Multiple invocations of lambda - The issue and the fix

I recently implemented a Python script to trigger AWS Lambdas conditionally as part of a Microservices app we built at Qxf2 . I experienced multiple invocations of the lambda issue, which made me go in circles. Hence, I decided to share the thinking behind and the fix.

Spoiler: The culprit happened to be a default timeout setting in the boto3 client. You can control this by changing the boto3 client’s config.

Background:

Three AWS Lambdas needed to be executed in a pipeline as part of our Microservices app. Something like this:

The pipeline above utilizes the first lambda to fetch Qxf2’s Public GitHub repositories statistics for certain metrics, the second lambda to calculate the deltas for these statistics, and the last lambda to calculate the scores based on certain aspects and write data into DynamoDB tables at every step.

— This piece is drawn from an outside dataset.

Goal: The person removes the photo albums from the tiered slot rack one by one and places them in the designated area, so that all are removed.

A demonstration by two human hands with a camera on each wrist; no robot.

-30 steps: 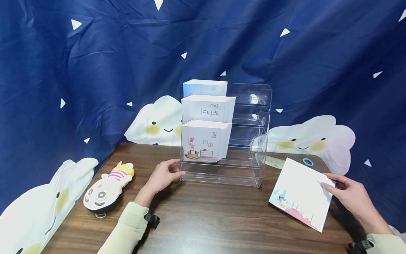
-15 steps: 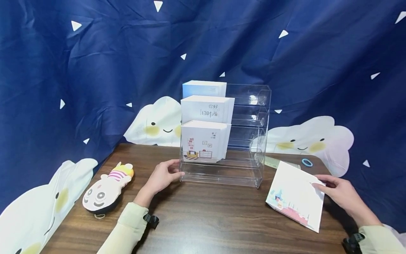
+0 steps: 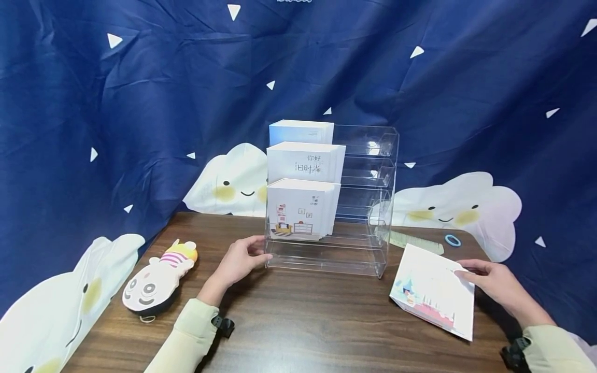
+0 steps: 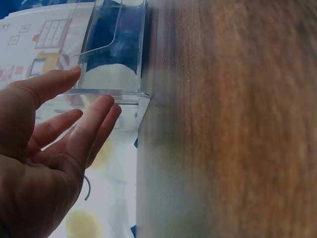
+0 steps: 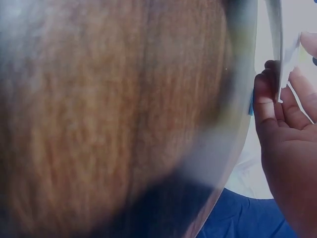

AWS SDK for Python (Boto3) was used to create client objects and invoke the lambdas synchronously using the RequestResponse invocation type. The flowchart above demonstrates the conditional triggering of the lambdas. This logic was tested on my machine using localstack and awslocal, and the AWS lambdas conditional trigger Python script was then deployed to a production EC2 instance, scheduled to run every night by setting up a cron job.

Issue:

The production runs revealed that the first lambda in the pipeline was invoked multiple times instead of just once. On a bad day, these multiple invocations resulted in an AWS Lambda ReadTimeOut Error, causing data fetch and storage issues, leading to a cascading effect. The Great Expectations tests designed to verify the quality of the GitHub stats, deltas, and scores data also failed, necessitating immediate issue resolution and root cause analysis.

Spoiler:

If you are not interested in knowing the thinking behind, you could directly find my AWS lambdas conditional trigger Python script with the fix here: AWS lambdas conditional trigger script

Investigation:

I had to reproduce the multiple invocations issue. I ran the script on my machine and it worked perfectly. Now I had to test it in production to verify the actual runtime behavior. As I mentioned earlier, there were three lambdas in the pipeline to be executed one after another, based on the successful execution of the previous one. However, we observed the multiple invocation issue only in the stats lambda (the first one). So I tweaked the stats lambda return flag’s comparison value in the AWS lambda’s conditional trigger script to ensure only the stats lambda was invoked in isolation. I also commented out the stats lambda code to make it just return the status rather than reading GitHub stats or writing into storage.
PS: I ensured to reset the changes made, once the testing was completed, as it was production code expected to be run every night.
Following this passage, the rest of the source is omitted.